The 2011 social justice protests were sparked by a hike in the price of cottage cheese. Seven years on, cottage is cheaper, but that small victory pales compared to the continued high cost of dairy products in Israel.
State Comptroller Joseph Shapira found that prices for domestically produced dairy products were as much as 234% higher than they were for imported products on a per kilogram basis during the years 2013-15.
For butter, the difference was 63% – 29.90 shekels ($8.27 at current exchange rates) for locally produced versus 18.30 for imported one – while for yogurt it was 22.40 shekels versus 6.70, or 234%.
The reason for the huge gaps isn’t kashrut standards, the comptroller said in a report, but the high price of raw milk, which he blames on the government’s system of quotas and controlled prices.
The report found that the price of dairy products in Israel last year was 32% higher than the average for 15 European Union countries – a difference of 1.94 shekels to 1.47 shekels per liter. The gap has varied over the years: In 2010 and 2011 it was just 19% but in 2015 and 2016 it was 44%.
The milk industry, like the equally regulated egg industry, is subject to elaborate rules. The price of raw milk is controlled and production quotas are assigned to every dairy farm. The system is a cartel, but one managed by the government, with legal sanction under the Dairy Farm Law. The result is that even though Israeli cows are some of the world’s most productive, the price of milk remains high.
Israel relies on indirect subsidies for its farmers, in the form of quotas, tariffs on farm products, official prices and mandatory planning.
That makes it an outlier in the developed world, where most countries have moved to a more efficient system of direct aid over the last 20 years in the form of grants to growers, the comptroller noted. Direct subsidies are more efficient, although they come directly out of the government’s budget.

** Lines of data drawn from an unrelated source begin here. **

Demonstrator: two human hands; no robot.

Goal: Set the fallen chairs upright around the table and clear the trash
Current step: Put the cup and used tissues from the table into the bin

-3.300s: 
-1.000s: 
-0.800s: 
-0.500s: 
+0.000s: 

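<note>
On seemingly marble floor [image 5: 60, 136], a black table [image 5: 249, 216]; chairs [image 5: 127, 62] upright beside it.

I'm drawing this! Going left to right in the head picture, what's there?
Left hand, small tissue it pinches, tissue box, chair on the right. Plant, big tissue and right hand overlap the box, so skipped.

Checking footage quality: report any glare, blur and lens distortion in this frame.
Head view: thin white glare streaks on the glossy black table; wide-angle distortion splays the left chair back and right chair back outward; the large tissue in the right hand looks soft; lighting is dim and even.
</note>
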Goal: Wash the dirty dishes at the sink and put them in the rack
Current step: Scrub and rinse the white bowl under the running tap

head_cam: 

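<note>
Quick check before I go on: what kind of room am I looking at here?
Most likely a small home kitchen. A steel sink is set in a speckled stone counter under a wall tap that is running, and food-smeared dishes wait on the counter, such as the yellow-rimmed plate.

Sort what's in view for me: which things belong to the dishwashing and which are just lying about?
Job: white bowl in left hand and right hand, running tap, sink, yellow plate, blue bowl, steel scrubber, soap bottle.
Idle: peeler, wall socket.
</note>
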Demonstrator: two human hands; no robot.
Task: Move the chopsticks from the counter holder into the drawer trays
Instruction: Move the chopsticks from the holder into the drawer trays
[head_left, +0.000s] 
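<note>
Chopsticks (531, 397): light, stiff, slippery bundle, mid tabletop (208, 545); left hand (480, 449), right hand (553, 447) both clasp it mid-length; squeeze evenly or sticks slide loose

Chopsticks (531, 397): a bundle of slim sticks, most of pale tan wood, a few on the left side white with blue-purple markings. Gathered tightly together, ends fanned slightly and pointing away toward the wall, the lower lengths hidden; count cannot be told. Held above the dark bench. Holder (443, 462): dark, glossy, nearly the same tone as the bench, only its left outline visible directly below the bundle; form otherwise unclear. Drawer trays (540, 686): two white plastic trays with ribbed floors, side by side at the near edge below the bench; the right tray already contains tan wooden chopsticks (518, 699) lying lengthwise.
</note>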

Moreover, the comptroller warned, Israel’s system of regulating farm prices has indirectly put it in violation of the rules of the World Trade Organization, which Israel joined in 1995.
The WTO allows indirect subsidies, even if it frowns on them. But Israel was in violation of the standards for indirect aid in 2008 and again between 2011 and 2014. In 2015-16, Israel was not in violation, but the extent of its quotas is at 90% the permissible level, putting its dangerously close to the edge.
The so-called target price for milk has been rising in recent months, and there is a good chance that Israel will again be in violation, which could expose it to complaints by other countries and even international sanctions.
In the last year, the system has been fraying. Prices for farm goods have been rising but the government doesn’t want to pass the costs on to consumers by raising the controlled prices on the retail side. The result has been that profits at the dairy companies have been squeezed, notably at Tnuva, the country’s largest dairy.
Tnuva is controlled by the Chinese company Bright Food, which has tolerated declining profits since it bought control in 2015. However, many in the industry fear that it may lose patience and ram down productions, which would reverberate throughout Israel’s farming sector.